WASHINGTON, Ind. (WTHI) – A piece of technology and an observant Daviess County resident get the credit for helping find two teenagers reported missing this week.
The parents of a 14-year-old girl notified the Daviess County Sheriff’s Office Monday after the teen did not get off of school bus. Daviess County Sheriff, Jerry Harbsteit, noted he put his deputies in action to help find the girl.
According to Harbstreit, the teenager was reportedly with a juvenile male, also 14.
“So we did start looking for her and we did discover that her and another male juvenile had taken off on a motorcycle,” said Harbstreit.
Deputies searched through Monday night into Tuesday morning but were unable to locate the teenager.
Harbstreit said the department was able to ‘ping’ the teenager’s phone; a tracking technique in which the phone signal is followed based on which cellular towers its utilizing; however Harbstreit said deputies couldn’t pinpoint an exact location.
After running out of options finding the two teenagers, the Sheriff’s Department asked Daviess County Emergency Management to utilize its computer-based alert notification system, CodeRED, to help locate the teens.
The CodeRED alert system sends text messages, e-mails and mobile and land line telephones automated messages.
According to its website, CodeRED offers the following services: “This service can be used in case of fires, chemical spills, evacuations, lock downs, downed power lines, lost individuals, natural disasters, abductions, water system problems, bomb threats, or other emergencies.”
After this week’s CodeRED operation, the Daviess County Emergency Management Agency can now add ‘finding people’ to that list as well.
How It Works:
In order to receive the CodeRED Alerts, people must sign up for the service.
It is free, and available at city and county websites. Those websites will be provided below. According to documents from the Sheriff’s Department, this CodeRED Alert reached 43 citizens in the selected three mile radius.
Based on the information provided by the Sheriff’s Department, Emergency Management initiated the alert within a three mile radius of the female teen’s ‘pinged’ cell phone signal.

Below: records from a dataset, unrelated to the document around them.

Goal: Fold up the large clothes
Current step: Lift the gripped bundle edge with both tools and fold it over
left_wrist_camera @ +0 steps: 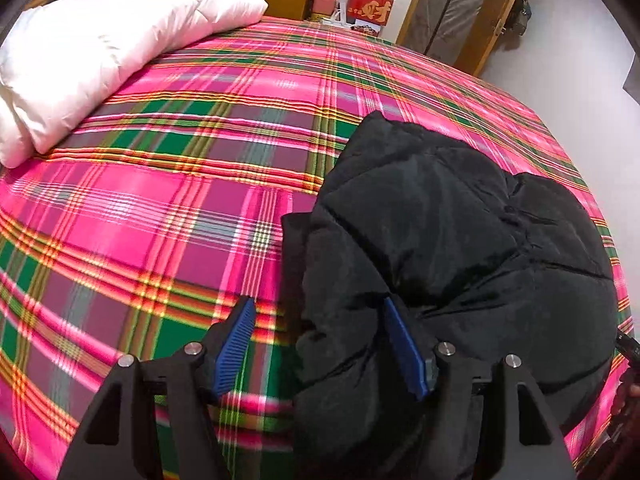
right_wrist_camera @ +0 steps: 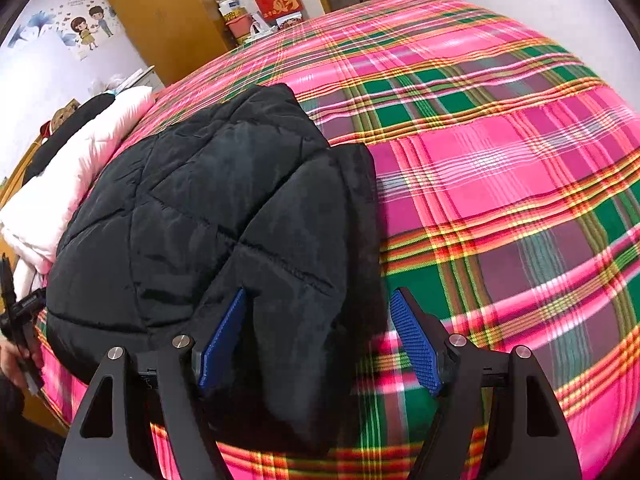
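Between my left gripper's (left_wrist_camera: 318, 346) blue fingers (left_wrist_camera: 236, 344), spread wide, sits the near left edge of the black jacket (left_wrist_camera: 440, 240). One finger lies over the plaid sheet (left_wrist_camera: 160, 208) and the other against the padded cloth; I cannot see either pad pinching it. My right gripper (right_wrist_camera: 320, 340) stands just as wide. Its inner finger (right_wrist_camera: 222, 340) is over the jacket's near right corner and its outer finger (right_wrist_camera: 416, 344) over the sheet just beside the fleecy edge, so the corner lies between them, loose and not clamped.

I see the jacket bunched into a thick, quilted heap near the front edge of the bed, well apart from the white duvet (left_wrist_camera: 100, 64) piled at the far left. Past the bed stand a wooden cabinet (right_wrist_camera: 160, 16), a red box (left_wrist_camera: 370, 10) and stacked jars. A hand (right_wrist_camera: 16, 356) grips the other gripper's handle at the right view's left edge.
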A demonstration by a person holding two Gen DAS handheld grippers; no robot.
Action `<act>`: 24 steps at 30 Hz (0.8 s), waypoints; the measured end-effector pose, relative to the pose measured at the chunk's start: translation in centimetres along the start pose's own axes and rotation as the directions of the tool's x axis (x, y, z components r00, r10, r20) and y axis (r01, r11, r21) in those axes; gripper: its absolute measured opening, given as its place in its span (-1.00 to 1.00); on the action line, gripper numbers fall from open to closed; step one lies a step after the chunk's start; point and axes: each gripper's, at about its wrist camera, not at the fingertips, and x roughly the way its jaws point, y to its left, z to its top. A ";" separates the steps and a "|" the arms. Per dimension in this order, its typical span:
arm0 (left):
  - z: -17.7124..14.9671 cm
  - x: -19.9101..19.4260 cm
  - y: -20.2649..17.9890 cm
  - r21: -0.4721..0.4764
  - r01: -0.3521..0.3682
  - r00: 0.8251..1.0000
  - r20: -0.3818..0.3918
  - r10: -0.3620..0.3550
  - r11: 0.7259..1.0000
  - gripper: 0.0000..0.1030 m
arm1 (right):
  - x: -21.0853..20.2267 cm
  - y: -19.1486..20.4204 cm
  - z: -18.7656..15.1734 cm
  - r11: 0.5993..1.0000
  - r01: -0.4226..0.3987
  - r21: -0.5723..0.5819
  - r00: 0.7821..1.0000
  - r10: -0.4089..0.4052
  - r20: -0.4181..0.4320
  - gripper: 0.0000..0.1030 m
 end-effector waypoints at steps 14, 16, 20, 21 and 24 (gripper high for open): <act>0.3 3.2 1.6 -0.136 0.160 0.984 -0.055 -0.169 0.978 0.49 | 3.0 -2.0 0.4 0.988 -0.118 0.098 0.991 0.124 -0.056 0.50; 0.1 3.7 2.1 -0.178 0.197 0.975 -0.066 -0.211 0.964 0.49 | 3.3 -2.0 0.4 0.986 -0.132 0.101 0.988 0.139 -0.064 0.51; 0.0 4.3 1.6 -0.158 0.213 0.972 -0.071 -0.226 0.964 0.49 | 3.7 -1.8 0.7 0.985 -0.146 0.088 0.986 0.152 -0.072 0.53; 0.1 4.4 1.4 -0.150 0.213 0.972 -0.071 -0.225 0.966 0.49 | 3.9 -1.8 0.8 0.985 -0.152 0.084 0.985 0.157 -0.069 0.53; 0.1 4.3 0.9 -0.133 0.207 0.973 -0.072 -0.218 0.969 0.50 | 4.5 -1.6 1.1 0.982 -0.169 0.081 0.982 0.175 -0.077 0.53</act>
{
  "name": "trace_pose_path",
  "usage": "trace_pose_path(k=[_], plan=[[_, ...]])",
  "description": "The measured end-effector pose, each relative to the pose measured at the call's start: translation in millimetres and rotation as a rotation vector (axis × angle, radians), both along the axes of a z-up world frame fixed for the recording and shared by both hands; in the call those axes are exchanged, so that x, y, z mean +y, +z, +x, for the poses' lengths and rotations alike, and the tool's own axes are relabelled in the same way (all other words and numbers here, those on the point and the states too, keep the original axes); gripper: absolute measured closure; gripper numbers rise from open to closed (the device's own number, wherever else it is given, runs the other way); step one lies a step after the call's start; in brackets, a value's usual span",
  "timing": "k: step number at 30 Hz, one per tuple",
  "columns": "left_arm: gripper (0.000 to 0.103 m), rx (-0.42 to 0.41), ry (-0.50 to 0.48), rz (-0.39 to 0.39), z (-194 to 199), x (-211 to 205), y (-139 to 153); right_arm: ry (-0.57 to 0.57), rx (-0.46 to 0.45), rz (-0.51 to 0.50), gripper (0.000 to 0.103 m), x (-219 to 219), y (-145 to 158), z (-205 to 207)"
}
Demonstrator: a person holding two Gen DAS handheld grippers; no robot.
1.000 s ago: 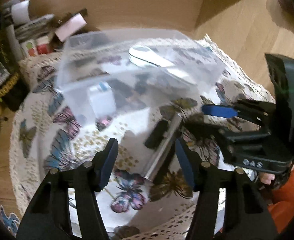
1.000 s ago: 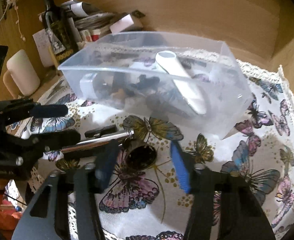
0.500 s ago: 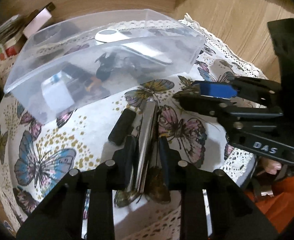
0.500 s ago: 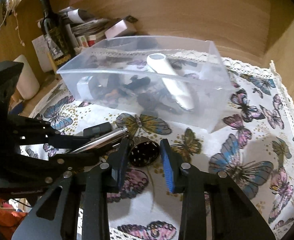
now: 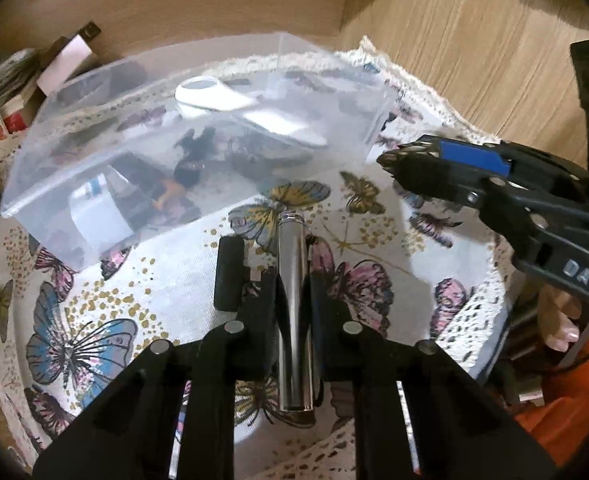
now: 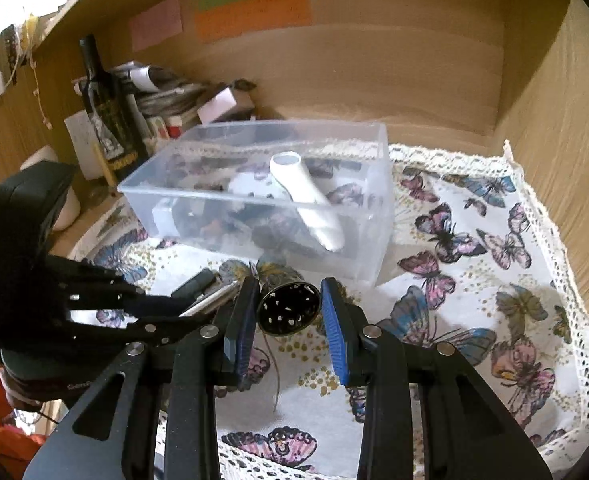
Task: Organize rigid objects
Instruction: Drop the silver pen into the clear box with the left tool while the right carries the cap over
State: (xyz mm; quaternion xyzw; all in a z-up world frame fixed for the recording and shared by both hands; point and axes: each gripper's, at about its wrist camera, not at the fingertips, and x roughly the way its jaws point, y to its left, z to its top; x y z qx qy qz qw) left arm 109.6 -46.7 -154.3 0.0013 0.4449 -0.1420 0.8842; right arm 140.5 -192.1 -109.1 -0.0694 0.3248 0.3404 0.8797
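My left gripper (image 5: 292, 280) is shut on a silver metal tube (image 5: 290, 320) that lies lengthwise between its fingers on the butterfly cloth. A small black block (image 5: 229, 272) lies just left of the tube. My right gripper (image 6: 288, 304) is shut on a dark perforated metal cup (image 6: 288, 310), held a little above the cloth with its open end toward the camera. Behind both stands a clear plastic box (image 6: 380, 184) holding a white handle-shaped object (image 6: 308, 204) and several dark items. The left wrist view shows the right gripper (image 5: 410, 158) beside the box (image 5: 34, 184).
The butterfly tablecloth (image 6: 494, 280) has a lace edge and sits in a wooden alcove. A dark bottle (image 6: 102, 108), stacked papers (image 6: 166, 96) and a white mug (image 6: 60, 204) crowd the back left. A person's hand (image 5: 558, 320) holds the right gripper.
My left gripper came forward and shut on the silver tube. My right gripper closed on the perforated cup and lifted it off the cloth.
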Motion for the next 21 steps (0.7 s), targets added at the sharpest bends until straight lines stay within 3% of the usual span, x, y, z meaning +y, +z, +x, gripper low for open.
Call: trace_pose_path(k=[9,21], plan=[[0.088,-0.169,0.046,-0.012,-19,19,55,-0.026,-0.059,0.047,0.074,1,25,6],[0.088,-0.336,0.186,-0.031,-5,73,115,-0.013,-0.118,0.060,0.074,31,49,32]])
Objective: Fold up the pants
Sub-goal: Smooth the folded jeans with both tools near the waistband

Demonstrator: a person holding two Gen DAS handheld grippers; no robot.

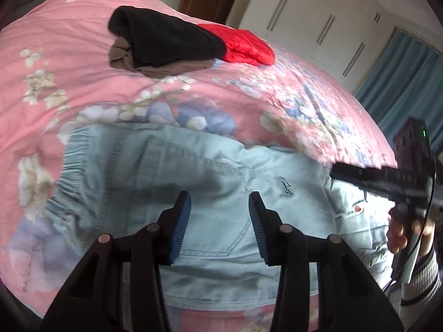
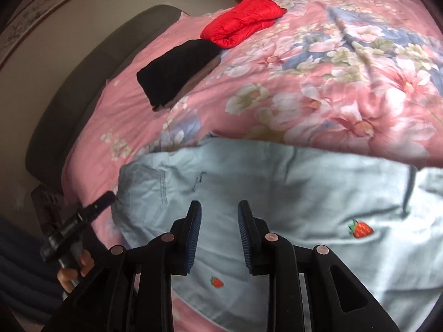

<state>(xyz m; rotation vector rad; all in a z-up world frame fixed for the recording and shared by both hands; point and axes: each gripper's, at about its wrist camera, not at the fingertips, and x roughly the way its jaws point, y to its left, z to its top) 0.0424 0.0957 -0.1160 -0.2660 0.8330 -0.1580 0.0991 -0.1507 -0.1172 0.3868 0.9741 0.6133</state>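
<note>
The light blue pants (image 1: 210,193) carry a small dark embroidered script (image 1: 286,189) near the back pocket, too blurred to read, and red strawberry motifs (image 2: 360,229) stitched on the leg fabric. No other writing can be made out.

The pants lie spread on a bed covered by a pink floral quilt (image 1: 83,88), the elastic waistband (image 1: 69,171) toward the left in the left wrist view and the legs running off to the right. Farther back on the quilt sits a black folded garment (image 1: 166,41) on top of a brown one (image 1: 155,69), and just beside them a red padded garment (image 1: 243,45), touching the black one's edge. These three are well apart from the pants. A dark headboard (image 2: 83,83) curves behind the bed, with white wardrobe doors (image 1: 318,22) and a blue curtain (image 1: 409,83) beyond. Nothing lies between either gripper and the pants.

The left gripper (image 1: 220,218) hangs over the seat of the pants by the back pocket, its fingers (image 1: 182,221) apart and holding nothing; whether the tips touch the cloth cannot be told. The right gripper (image 2: 220,229) is over the leg section, its fingers (image 2: 247,229) likewise spread with only blue fabric between them and nothing clamped.
</note>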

“We can put a polygon, a circle, a square, we can put any size in any direction,” said Goss. After the perimeter is set, the automated message is delivered to people who sign up for the service. And in this case, Goss notes, the results were almost instant. “The launch went out at 11:09 [AM] and within 1 minute and 48 seconds later, the individual who ended up calling back here with the information had been notified. So in less than two minutes from the initial launch, this gentleman had the information that he shared with us.”
An interesting twist
The automated message asks its recipients to contact the Daviess County Sheriff’s Department with tips and information. It provides a contact number at the end of the message. However, in this particular case, the person who received the alert, knew Sheriff Harbstreit.
“Actually on my cell phone rather than the calling the department, I had some of the folks there that knew me, knew my cell phone and actually called me personally and said I think I know where this little girl’s at,” the Sheriff said. Harbstreit noted he safely had the girl at the Sheriff’s Department within 20 minutes of receiving the initial call.
The automated message reported the two teenagers as ‘runaways.’ Both teenagers were transported to a juvenile detention center in Knox County and faced disciplinary action for ‘leaving home without permission.’
“It’s showing that it’s very effective with public safety,” said Harbstreit.